At least that’s the way that Strawberry Vale elementary school teacher Kiersten Brookes tells it.
“Our project began in September with daily walks with another class to increase our fitness, our support for one another and to be aware of what is going on in our own neighbourhood,” said Brookes.
“It was about that time that, after looking at the birds in the area and doing some investigation we became aware of the extirpation of the native western bluebird to our area and heard about the rejuvenation of the population in Duncan B.C. We wondered if we could entice the western bluebirds to our local area again.”
Brookes explained that the students learned that one of the causes of the bluebird disappearance were sparrows. It seems that sparrows, an invasive species introduced to North America in the 19th century, tend to bully the native birds out of the area by taking over the nesting sites.
Intent upon bringing the bluebirds back, the students embarked on a project to construct 150 wooden bluebird houses for the park area adjacent to the school as well as for use in their own yards and the school grounds. They also committed to monitoring the bird houses to ensure that pesky sparrows didn’t move into the new nesting sites. When they discovered that vandalism of the houses became a problem, they moved into the education of the neighbourhood about the reasons for the bird houses and how important it was that the entire community help to protect the houses from destruction.
“After that, the blue bird house initiative got them to thinking about what bluebirds eat, and they discovered that some of the foods that bluebirds eat become unavailable when invasive plant species take over an area. That led us to an initiative where we started tackling some of the invasive plants in the Garry oak woodland surrounding the school,” said Brookes.
Several invasive species removals ensued and once, during the course of removing English ivy from an area, the classes even found a large black Hawthorne tree that had been so engulfed by the invasive plants that no one knew it was even there.
“It was a huge sense of accomplishment for the children to discover and rescue this amazing tree. We let it breathe again,” recalled Brookes.
The children’s environmental awareness has expanded throughout the school year and they have engaged in activities that range from the construction of bat houses (apparently bats are stressed due to lack of habitat as well), the placement of mason bee houses, raising meal-worms to attract the bluebirds and more.
“The students also decided that they needed to try to help bring the lizards, snakes, insects and plants that we are missing from our Garry oak habitat back. We need to try to rejuvenate this area to ensure species are not ousted from the competition in the neighbourhood surrounding them,” said Brooke.

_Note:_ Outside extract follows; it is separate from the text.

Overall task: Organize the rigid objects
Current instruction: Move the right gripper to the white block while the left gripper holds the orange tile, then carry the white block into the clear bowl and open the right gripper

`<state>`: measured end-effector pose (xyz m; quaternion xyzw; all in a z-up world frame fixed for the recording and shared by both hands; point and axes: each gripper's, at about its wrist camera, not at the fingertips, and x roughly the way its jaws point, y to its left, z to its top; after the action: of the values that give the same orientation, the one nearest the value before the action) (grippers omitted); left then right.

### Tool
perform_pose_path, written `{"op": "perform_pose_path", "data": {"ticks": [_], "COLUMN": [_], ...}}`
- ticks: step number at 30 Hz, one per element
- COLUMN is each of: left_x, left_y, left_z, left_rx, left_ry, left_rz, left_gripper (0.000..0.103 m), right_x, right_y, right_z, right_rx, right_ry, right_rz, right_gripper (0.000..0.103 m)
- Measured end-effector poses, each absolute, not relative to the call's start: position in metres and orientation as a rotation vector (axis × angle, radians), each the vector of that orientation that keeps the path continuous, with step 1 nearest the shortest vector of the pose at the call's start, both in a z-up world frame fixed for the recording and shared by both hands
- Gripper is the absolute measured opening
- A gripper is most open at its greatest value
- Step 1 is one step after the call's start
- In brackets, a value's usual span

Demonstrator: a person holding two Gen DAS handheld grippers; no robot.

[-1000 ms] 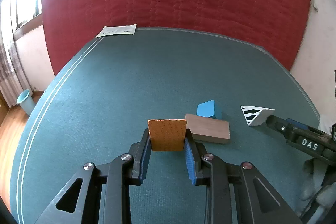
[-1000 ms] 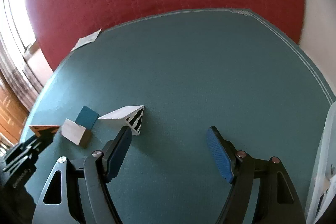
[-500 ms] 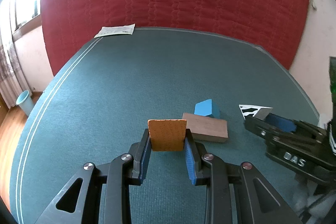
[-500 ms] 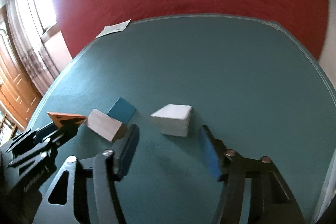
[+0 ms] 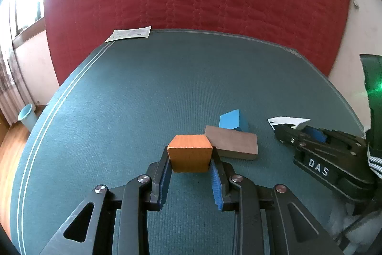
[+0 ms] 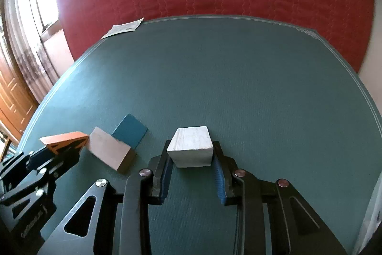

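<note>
the right claw [image 6: 192, 160] has just been closing and its pads now press both sides of the white block [image 6: 191, 146], which sits on the green table [image 6: 238, 87] straight ahead, short axis across the jaws. the left claw [image 5: 190, 165] grips the orange block [image 5: 190, 155], now tipped forward, just beside the brown slab [image 5: 232, 141] and blue block [image 5: 232, 121].

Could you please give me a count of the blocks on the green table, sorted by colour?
Orange block: 1
Brown block: 1
Blue block: 1
White block: 1
Total: 4 blocks
</note>
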<state>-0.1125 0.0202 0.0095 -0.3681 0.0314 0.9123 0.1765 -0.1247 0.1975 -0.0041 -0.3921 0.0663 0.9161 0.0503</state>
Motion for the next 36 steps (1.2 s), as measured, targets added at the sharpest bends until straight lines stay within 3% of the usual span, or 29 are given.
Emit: {"op": "perform_pose_path", "data": {"ticks": [36], "left_x": [-0.071], "left_y": [0.046], "left_z": [0.011], "left_rx": [-0.986], "left_ry": [0.219], "left_rz": [2.632], "left_gripper": [0.031], "right_x": [0.004], "right_y": [0.239], "right_z": [0.001], "right_rx": [-1.142], "right_ry": [0.438], "right_rz": [2.768], "right_gripper": [0.032]}}
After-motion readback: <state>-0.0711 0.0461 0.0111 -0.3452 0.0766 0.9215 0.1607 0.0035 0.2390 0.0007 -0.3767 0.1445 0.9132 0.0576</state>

“This has been a journey of discovery for the children. It’s also given them a sense of what childhood used to be like, having contact with nature … before we started spending so much of our lives looking at screens.”
Brooke took the opportunity to explain one final initiative in which the children took part.
“We changed the words to the old Beatles song ‘Blackbird’. Our version is ‘Bluebird’. The children figured that bluebirds are songbirds so maybe singing the song would attract them to our area,” said Brooke with a chuckle.
“It can’t hurt to try.”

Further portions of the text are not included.